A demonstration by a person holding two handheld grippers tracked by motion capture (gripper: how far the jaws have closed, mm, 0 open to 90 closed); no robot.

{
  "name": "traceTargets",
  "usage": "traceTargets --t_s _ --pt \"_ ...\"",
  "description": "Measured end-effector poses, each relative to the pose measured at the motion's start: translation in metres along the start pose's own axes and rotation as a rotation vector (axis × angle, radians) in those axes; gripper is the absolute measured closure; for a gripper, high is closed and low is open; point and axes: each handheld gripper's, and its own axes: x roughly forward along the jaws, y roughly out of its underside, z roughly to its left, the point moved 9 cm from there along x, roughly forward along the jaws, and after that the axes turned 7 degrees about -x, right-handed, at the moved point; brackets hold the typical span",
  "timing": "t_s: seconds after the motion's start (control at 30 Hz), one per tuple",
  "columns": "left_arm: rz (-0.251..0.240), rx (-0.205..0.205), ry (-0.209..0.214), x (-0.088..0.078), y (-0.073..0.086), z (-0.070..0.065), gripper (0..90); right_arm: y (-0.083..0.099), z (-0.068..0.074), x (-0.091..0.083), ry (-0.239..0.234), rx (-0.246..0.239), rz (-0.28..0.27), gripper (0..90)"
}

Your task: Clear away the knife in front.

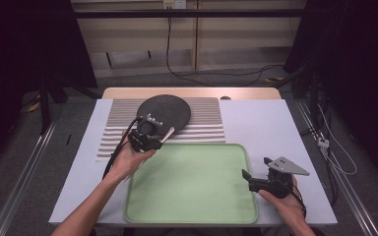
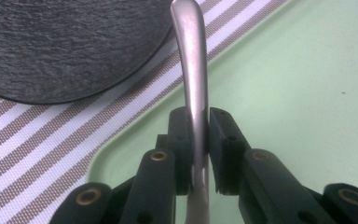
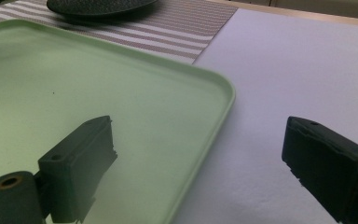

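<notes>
Metal handle clamped in left gripper, over green tray w/ nothing inside

a: where does the high view sit?

b: above the near edge of the table, looking forward and down, far enough back to take in the whole top and the floor beyond.

a: and the left gripper view?

b: very close, low over the corner of the green tray, looking along its jaws toward the striped mat and dark round plate.

a: the right gripper view?

b: low at the tray's right rim, facing across it. all three share the tray, mat and plate.
</notes>
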Motion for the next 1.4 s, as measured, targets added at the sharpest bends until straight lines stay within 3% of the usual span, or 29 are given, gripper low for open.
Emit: traceTargets --t_s 0.27,0.67,1.2,1.33,1.4 --pt "0.022 0.024 0.002 0.004 0.012 -0.014 80.0 0.000 0.001 0.001 -0.002 -0.006 0.002 9.6" --pt "0.071 0.029 0.003 0.019 0.027 -0.021 80.0 0.000 0.003 0.001 -0.007 -0.011 0.003 9.5" --pt "0.103 0.016 0.035 0.021 0.037 -0.038 79.9 0.000 0.002 0.000 -0.005 -0.008 0.004 9.5" --pt "0.131 0.008 0.061 0.025 0.042 -0.045 79.9 0.000 0.002 0.000 -0.007 -0.009 0.003 9.5" --pt "0.133 0.005 0.047 0.028 0.043 -0.044 79.9 0.000 0.002 0.000 -0.006 -0.008 0.003 9.5"
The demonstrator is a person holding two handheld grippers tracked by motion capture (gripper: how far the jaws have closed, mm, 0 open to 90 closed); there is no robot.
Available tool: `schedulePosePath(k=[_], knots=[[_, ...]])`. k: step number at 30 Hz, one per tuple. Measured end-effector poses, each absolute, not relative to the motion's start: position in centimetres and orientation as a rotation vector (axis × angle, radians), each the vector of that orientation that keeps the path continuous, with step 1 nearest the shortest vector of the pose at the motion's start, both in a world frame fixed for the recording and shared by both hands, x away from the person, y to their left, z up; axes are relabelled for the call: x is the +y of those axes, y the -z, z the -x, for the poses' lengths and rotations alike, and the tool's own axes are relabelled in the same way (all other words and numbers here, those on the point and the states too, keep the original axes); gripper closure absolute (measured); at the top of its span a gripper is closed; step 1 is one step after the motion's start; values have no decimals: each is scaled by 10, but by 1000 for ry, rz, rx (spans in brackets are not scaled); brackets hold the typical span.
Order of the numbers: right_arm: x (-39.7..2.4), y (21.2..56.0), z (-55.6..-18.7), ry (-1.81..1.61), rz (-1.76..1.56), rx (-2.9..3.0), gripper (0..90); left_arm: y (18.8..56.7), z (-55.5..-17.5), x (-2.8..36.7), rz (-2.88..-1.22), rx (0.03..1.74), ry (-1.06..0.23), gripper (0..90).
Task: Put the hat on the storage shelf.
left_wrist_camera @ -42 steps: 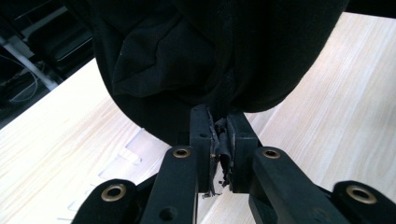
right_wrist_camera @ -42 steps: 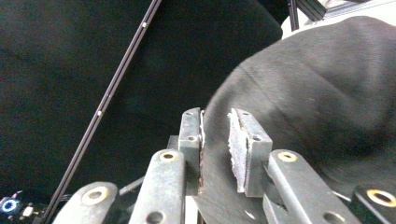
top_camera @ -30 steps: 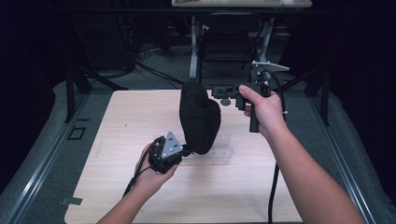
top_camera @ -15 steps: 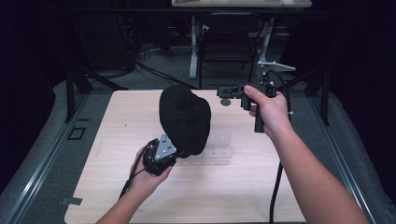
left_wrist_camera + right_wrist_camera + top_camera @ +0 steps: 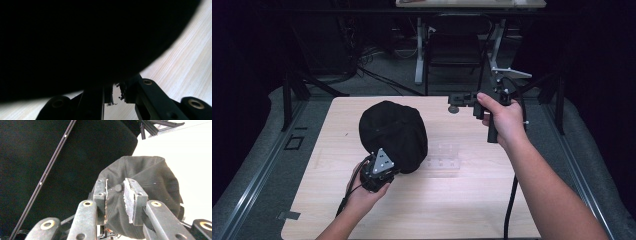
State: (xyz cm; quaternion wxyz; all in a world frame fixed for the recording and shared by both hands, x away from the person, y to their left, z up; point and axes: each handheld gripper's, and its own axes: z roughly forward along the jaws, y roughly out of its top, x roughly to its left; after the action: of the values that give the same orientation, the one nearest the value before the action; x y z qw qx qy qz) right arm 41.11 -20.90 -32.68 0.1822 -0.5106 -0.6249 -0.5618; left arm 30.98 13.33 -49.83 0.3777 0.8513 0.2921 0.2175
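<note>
A black cap (image 5: pixel 393 134) hangs over the left middle of the wooden table (image 5: pixel 472 200), its crown turned up toward the high view. My left gripper (image 5: pixel 384 167) sits at the cap's near edge, shut on the fabric. In the left gripper view the dark cap (image 5: pixel 87 42) looms just above the nearly closed jaws of that gripper (image 5: pixel 117 92). My right gripper (image 5: pixel 458 100) is held over the table's back right, pointing left, open with nothing in it. In the right gripper view the cap (image 5: pixel 150 182) lies beyond the parted jaws of that gripper (image 5: pixel 115 192).
A clear plastic piece (image 5: pixel 444 156) lies flat on the table just right of the cap. A dark chair (image 5: pixel 454 50) and stand legs are behind the table. Metal rails (image 5: pixel 262 170) run along the table's left side.
The cap has swung left and turned from edge-on to crown-up, still held by the left gripper, which moved a little left. The right gripper drew back to the right, away from the cap.
</note>
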Motion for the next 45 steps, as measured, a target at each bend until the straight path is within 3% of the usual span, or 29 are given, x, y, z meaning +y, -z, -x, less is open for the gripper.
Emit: schedulePosePath(k=[11, 20, 27, 40, 45], knots=[[-215, 328, -409, 1580, 1460, -1779, 714, 501, -306, 137, -2173, 745, -574, 766], [-221, 329, -407, 1571, 1491, -1819, 700, 503, -305, 149, -2141, 780, -589, 567], [-223, 330, -404, 1534, 1523, -1903, 678, 505, -304, 162, -2124, 805, -581, 469], [-229, 332, -388, 1443, 1591, -2147, 648, 521, -301, 201, -2113, 919, -575, 437], [-231, 344, -376, 1391, 1607, -2237, 642, 532, -302, 211, -2047, 961, -495, 439]])
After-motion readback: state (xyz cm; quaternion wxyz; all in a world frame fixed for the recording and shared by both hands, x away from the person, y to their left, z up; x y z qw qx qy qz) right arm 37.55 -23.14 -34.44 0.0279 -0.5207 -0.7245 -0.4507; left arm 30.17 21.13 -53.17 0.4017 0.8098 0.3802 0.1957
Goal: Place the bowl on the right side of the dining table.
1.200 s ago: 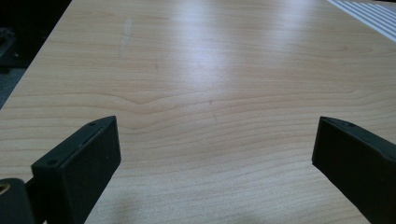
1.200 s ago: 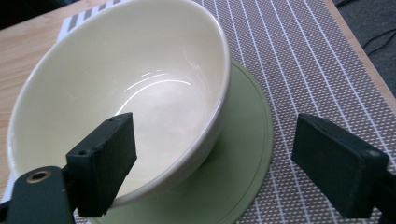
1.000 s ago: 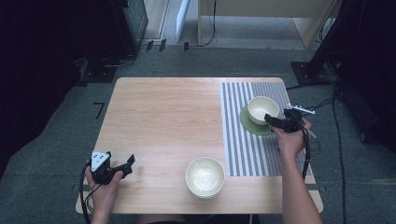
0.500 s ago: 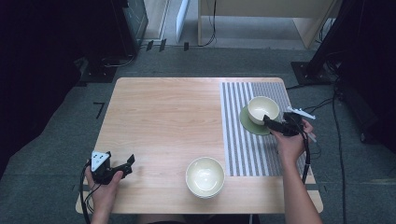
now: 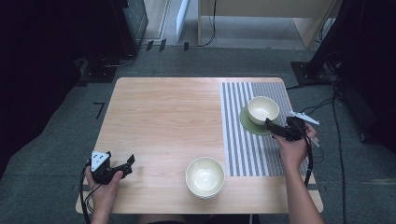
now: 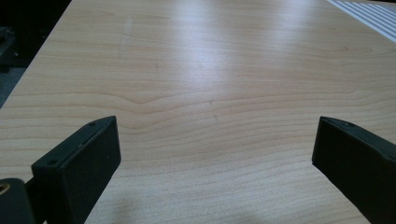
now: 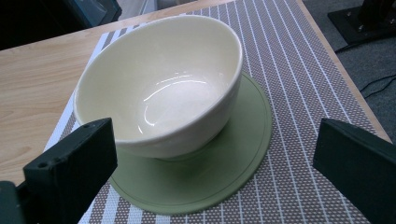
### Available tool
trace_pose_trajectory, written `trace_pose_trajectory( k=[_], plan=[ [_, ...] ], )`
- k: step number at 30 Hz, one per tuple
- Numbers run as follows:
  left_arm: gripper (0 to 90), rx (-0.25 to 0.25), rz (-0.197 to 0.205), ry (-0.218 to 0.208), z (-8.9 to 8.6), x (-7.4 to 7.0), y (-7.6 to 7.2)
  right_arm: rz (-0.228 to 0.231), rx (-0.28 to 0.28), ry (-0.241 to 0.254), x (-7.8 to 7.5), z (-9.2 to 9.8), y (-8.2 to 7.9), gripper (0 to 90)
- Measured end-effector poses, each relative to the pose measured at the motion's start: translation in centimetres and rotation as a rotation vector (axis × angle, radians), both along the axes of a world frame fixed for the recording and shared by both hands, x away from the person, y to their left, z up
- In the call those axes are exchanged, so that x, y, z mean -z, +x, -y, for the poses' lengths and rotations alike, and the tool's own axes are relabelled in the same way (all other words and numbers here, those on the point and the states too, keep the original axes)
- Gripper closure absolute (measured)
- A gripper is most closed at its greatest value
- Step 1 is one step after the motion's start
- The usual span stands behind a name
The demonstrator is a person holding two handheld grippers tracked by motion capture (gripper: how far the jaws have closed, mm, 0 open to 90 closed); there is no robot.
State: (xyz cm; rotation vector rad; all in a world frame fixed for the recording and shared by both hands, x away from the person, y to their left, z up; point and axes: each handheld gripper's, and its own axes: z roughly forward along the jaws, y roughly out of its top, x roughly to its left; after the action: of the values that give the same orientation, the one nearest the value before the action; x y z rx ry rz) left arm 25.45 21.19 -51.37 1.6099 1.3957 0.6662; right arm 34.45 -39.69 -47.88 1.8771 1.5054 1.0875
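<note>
Jaws of my right gripper (image 5: 271,125) have just been opening, now spread, nothing between them; cream bowl (image 7: 161,88) on green saucer (image 7: 233,158) at twelve o'clock; left gripper (image 5: 128,162) spread.

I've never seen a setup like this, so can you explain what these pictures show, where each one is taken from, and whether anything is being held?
A person sits at a wooden table with a hand-held clamp tool in each hand. One picture looks down from above; the other two come from small cameras riding on each tool, looking out between its two black jaws.

On the table lies a striped mat. On it a cream bowl sits on a green saucer. A second bowl stands on bare wood near the front edge.

The right gripper is beside the saucer, jaws wide apart, just opened, gripping nothing. The left gripper is open over bare wood. Nothing is held.
</note>
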Motion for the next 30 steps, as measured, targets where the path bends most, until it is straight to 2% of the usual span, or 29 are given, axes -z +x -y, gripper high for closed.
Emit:
trace_pose_trajectory(
  k=[10, 30],
  plan=[
    [1.0, 0.001, 0.0, 0.0, 0.0, 0.0, 0.0, 0.014, -0.013, -0.007, -0.3, 0.0, -1.2, 0.0],
    [1.0, 0.003, 0.0, 0.001, 0.0, 0.0, 0.0, 0.024, -0.042, -0.008, 0.5, -1.1, -3.3, 0.0]
  ],
)
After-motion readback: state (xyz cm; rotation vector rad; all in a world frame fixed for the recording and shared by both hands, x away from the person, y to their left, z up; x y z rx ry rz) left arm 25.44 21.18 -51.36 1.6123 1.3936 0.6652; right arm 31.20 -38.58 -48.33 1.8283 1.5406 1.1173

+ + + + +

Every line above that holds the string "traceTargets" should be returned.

  "name": "traceTargets",
  "usage": "traceTargets --t_s _ --pt \"_ ...\"",
Emit: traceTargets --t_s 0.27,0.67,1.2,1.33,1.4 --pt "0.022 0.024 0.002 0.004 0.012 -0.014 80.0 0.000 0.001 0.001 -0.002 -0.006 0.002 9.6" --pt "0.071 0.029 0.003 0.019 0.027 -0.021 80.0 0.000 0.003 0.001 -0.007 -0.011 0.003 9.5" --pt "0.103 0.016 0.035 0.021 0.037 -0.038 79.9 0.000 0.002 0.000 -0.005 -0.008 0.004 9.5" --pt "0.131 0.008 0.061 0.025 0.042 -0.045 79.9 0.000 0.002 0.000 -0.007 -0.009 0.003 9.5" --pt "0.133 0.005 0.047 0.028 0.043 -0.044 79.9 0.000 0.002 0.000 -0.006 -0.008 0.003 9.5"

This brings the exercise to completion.